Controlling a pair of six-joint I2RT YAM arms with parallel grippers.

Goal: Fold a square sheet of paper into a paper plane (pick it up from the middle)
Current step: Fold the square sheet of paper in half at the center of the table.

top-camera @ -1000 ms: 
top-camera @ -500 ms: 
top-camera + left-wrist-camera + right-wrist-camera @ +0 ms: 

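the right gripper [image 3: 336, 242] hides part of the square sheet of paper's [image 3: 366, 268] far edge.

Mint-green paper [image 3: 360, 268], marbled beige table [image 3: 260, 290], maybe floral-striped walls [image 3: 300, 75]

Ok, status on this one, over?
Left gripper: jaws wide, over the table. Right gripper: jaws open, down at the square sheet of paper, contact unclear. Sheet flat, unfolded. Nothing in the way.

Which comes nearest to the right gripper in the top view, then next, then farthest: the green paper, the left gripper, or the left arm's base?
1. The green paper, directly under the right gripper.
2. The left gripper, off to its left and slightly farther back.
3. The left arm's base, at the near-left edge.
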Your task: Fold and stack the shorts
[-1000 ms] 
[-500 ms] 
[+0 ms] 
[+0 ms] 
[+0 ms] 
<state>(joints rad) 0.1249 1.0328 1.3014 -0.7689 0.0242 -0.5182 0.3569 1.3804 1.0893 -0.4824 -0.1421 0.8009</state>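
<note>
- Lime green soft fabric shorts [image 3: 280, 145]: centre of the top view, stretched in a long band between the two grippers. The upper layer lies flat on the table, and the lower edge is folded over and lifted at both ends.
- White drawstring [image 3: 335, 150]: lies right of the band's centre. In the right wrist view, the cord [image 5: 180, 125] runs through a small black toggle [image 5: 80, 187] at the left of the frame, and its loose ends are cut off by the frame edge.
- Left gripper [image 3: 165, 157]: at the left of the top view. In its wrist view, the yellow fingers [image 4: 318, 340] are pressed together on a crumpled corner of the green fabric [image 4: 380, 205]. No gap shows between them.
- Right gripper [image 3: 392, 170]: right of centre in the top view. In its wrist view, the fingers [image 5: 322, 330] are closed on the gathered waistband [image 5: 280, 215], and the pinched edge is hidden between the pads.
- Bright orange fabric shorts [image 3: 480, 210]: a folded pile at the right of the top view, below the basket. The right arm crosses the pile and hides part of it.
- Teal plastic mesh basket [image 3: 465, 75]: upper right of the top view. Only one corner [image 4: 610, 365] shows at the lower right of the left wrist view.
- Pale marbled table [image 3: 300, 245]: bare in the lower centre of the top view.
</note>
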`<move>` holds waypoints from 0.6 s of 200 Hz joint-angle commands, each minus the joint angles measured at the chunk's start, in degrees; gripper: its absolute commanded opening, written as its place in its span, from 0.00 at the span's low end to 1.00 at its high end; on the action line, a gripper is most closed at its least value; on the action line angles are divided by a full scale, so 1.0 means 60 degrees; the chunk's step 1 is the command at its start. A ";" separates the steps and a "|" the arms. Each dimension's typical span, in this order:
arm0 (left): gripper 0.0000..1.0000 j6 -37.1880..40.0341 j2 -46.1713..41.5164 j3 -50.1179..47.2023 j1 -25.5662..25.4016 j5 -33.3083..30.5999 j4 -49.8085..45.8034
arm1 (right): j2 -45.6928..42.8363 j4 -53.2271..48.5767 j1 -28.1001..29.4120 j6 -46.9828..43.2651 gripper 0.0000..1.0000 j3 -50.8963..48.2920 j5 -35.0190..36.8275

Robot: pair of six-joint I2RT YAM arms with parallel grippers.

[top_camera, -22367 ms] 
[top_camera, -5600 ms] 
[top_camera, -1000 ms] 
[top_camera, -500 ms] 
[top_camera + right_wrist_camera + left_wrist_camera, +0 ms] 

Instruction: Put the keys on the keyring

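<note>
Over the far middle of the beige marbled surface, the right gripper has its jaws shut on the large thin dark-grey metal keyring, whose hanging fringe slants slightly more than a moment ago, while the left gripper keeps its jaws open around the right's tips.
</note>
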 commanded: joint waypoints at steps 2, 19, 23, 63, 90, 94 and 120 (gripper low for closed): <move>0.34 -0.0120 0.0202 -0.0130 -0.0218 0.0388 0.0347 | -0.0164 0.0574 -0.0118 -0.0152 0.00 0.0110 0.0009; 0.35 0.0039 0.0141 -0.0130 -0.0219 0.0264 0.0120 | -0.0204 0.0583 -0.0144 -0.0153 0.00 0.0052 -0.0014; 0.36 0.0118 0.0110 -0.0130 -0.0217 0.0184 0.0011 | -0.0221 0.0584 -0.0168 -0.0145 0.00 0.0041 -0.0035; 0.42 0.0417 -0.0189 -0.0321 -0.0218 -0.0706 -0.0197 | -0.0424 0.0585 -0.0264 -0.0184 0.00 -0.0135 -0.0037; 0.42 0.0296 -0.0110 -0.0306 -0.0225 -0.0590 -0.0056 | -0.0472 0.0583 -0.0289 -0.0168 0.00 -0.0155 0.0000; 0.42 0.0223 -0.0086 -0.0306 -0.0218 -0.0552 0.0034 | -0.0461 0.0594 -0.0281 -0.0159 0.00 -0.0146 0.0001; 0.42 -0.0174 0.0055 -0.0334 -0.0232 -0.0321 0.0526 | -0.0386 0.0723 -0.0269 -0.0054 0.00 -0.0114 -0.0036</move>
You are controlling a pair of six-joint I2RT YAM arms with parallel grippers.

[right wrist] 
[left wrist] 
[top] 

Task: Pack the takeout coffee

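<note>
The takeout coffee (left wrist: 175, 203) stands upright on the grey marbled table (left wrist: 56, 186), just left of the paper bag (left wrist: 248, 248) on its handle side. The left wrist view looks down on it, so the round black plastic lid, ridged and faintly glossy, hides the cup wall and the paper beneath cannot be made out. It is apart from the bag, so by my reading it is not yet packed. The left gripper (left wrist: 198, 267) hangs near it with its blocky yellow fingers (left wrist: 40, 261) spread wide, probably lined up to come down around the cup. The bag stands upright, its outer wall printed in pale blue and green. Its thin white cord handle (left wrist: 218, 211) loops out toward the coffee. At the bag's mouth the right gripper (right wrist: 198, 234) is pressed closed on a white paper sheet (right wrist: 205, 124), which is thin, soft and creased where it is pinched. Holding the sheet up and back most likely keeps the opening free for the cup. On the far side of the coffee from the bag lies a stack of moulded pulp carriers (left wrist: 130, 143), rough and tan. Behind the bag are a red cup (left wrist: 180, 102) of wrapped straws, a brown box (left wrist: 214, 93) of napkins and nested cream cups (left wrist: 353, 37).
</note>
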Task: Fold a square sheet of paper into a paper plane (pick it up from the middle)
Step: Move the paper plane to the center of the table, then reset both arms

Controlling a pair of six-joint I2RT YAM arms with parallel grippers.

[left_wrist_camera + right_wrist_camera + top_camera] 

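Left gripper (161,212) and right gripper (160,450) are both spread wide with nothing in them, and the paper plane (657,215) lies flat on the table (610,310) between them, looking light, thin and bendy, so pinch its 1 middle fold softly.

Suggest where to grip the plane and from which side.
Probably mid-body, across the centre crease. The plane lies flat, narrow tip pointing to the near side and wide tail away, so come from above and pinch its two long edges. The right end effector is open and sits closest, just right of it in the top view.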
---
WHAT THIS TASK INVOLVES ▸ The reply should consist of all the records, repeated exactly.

RESULT ▸
Controlling a pair of six-joint I2RT YAM arms with parallel grippers.

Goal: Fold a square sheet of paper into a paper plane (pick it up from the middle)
Current step: Fold the square sheet of paper in half at the center of the table.

top-camera @ -1000 ms: 
top-camera @ -500 ms: 
top-camera + left-wrist-camera + right-wrist-camera @ +0 ms: 

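the right gripper [image 3: 336, 242] hides part of the square sheet of paper's [image 3: 366, 268] far edge.

Mint-green paper [image 3: 360, 268], marbled beige table [image 3: 260, 290], maybe floral-striped walls [image 3: 300, 75]

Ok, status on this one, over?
Left gripper: jaws wide, over the table. Right gripper: jaws open, down at the square sheet of paper, contact unclear. Sheet flat, unfolded. Nothing in the way.

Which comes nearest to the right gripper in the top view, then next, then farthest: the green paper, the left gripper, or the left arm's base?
1. The green paper, directly under the right gripper.
2. The left gripper, off to its left and slightly farther back.
3. The left arm's base, at the near-left edge.
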Your task: Fold and stack the shorts
[-1000 ms] 
[-500 ms] 
[+0 ms] 
[+0 ms] 
[+0 ms] 
<state>(joints rad) 0.1249 1.0328 1.3014 -0.7689 0.0242 -0.5182 0.3569 1.3804 1.0893 -0.4824 -0.1421 0.8009</state>
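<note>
- Lime green soft fabric shorts [image 3: 280, 145]: centre of the top view, stretched in a long band between the two grippers. The upper layer lies flat on the table, and the lower edge is folded over and lifted at both ends.
- White drawstring [image 3: 335, 150]: lies right of the band's centre. In the right wrist view, the cord [image 5: 180, 125] runs through a small black toggle [image 5: 80, 187] at the left of the frame, and its loose ends are cut off by the frame edge.
- Left gripper [image 3: 165, 157]: at the left of the top view. In its wrist view, the yellow fingers [image 4: 318, 340] are pressed together on a crumpled corner of the green fabric [image 4: 380, 205]. No gap shows between them.
- Right gripper [image 3: 392, 170]: right of centre in the top view. In its wrist view, the fingers [image 5: 322, 330] are closed on the gathered waistband [image 5: 280, 215], and the pinched edge is hidden between the pads.
- Bright orange fabric shorts [image 3: 480, 210]: a folded pile at the right of the top view, below the basket. The right arm crosses the pile and hides part of it.
- Teal plastic mesh basket [image 3: 465, 75]: upper right of the top view. Only one corner [image 4: 610, 365] shows at the lower right of the left wrist view.
- Pale marbled table [image 3: 300, 245]: bare in the lower centre of the top view.
</note>
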`<move>` holds waypoints from 0.6 s of 200 Hz joint-angle commands, each minus the joint angles measured at the chunk's start, in degrees; gripper: its absolute commanded opening, written as its place in its span, from 0.00 at the span's low end to 1.00 at its high end; on the action line, a gripper is most closed at its least value; on the action line angles are divided by a full scale, so 1.0 means 60 degrees; the chunk's step 1 is the command at its start. A ";" separates the steps and a "|" the arms. Each dimension's typical span, in this order:
arm0 (left): gripper 0.0000..1.0000 j6 -37.1880..40.0341 j2 -46.1713..41.5164 j3 -50.1179..47.2023 j1 -25.5662..25.4016 j5 -33.3083..30.5999 j4 -49.8085..45.8034
arm1 (right): j2 -45.6928..42.8363 j4 -53.2271..48.5767 j1 -28.1001..29.4120 j6 -46.9828..43.2651 gripper 0.0000..1.0000 j3 -50.8963..48.2920 j5 -35.0190..36.8275

Robot: pair of six-joint I2RT YAM arms with parallel grippers.

[top_camera, -22367 ms] 
[top_camera, -5600 ms] 
[top_camera, -1000 ms] 
[top_camera, -500 ms] 
[top_camera + right_wrist_camera + left_wrist_camera, +0 ms] 

Instruction: Put the keys on the keyring

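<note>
Over the far middle of the beige marbled surface, the right gripper has its jaws shut on the large thin dark-grey metal keyring, whose hanging fringe slants slightly more than a moment ago, while the left gripper keeps its jaws open around the right's tips.
</note>
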 commanded: joint waypoints at steps 2, 19, 23, 63, 90, 94 and 120 (gripper low for closed): <move>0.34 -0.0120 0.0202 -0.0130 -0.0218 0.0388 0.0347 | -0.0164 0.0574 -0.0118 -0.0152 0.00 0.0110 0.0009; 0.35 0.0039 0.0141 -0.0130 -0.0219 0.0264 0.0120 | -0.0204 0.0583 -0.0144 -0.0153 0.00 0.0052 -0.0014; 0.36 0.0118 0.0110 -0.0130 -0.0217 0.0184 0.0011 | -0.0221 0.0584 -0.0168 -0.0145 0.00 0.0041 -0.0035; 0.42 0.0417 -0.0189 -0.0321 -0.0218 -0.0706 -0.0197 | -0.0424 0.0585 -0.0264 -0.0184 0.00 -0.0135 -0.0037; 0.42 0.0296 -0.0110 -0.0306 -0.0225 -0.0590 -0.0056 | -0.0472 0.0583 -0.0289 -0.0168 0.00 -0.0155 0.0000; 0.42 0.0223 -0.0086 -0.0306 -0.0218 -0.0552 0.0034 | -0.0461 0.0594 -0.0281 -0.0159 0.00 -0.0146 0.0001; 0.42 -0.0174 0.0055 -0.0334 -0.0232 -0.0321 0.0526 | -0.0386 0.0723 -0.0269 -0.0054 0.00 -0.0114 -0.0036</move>
You are controlling a pair of six-joint I2RT YAM arms with parallel grippers.

[right wrist] 
[left wrist] 
[top] 

Task: Pack the takeout coffee

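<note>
The takeout coffee (left wrist: 175, 203) stands upright on the grey marbled table (left wrist: 56, 186), just left of the paper bag (left wrist: 248, 248) on its handle side. The left wrist view looks down on it, so the round black plastic lid, ridged and faintly glossy, hides the cup wall and the paper beneath cannot be made out. It is apart from the bag, so by my reading it is not yet packed. The left gripper (left wrist: 198, 267) hangs near it with its blocky yellow fingers (left wrist: 40, 261) spread wide, probably lined up to come down around the cup. The bag stands upright, its outer wall printed in pale blue and green. Its thin white cord handle (left wrist: 218, 211) loops out toward the coffee. At the bag's mouth the right gripper (right wrist: 198, 234) is pressed closed on a white paper sheet (right wrist: 205, 124), which is thin, soft and creased where it is pinched. Holding the sheet up and back most likely keeps the opening free for the cup. On the far side of the coffee from the bag lies a stack of moulded pulp carriers (left wrist: 130, 143), rough and tan. Behind the bag are a red cup (left wrist: 180, 102) of wrapped straws, a brown box (left wrist: 214, 93) of napkins and nested cream cups (left wrist: 353, 37).
</note>
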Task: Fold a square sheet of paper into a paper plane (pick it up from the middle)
Step: Move the paper plane to the center of the table, then reset both arms

Controlling a pair of six-joint I2RT YAM arms with parallel grippers.

[left_wrist_camera + right_wrist_camera + top_camera] 

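Left gripper (161,212) and right gripper (160,450) are both spread wide with nothing in them, and the paper plane (657,215) lies flat on the table (610,310) between them, looking light, thin and bendy, so pinch its 1 middle fold softly.

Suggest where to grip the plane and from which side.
Probably mid-body, across the centre crease. The plane lies flat, narrow tip pointing to the near side and wide tail away, so come from above and pinch its two long edges. The right end effector is open and sits closest, just right of it in the top view.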

No further response is required.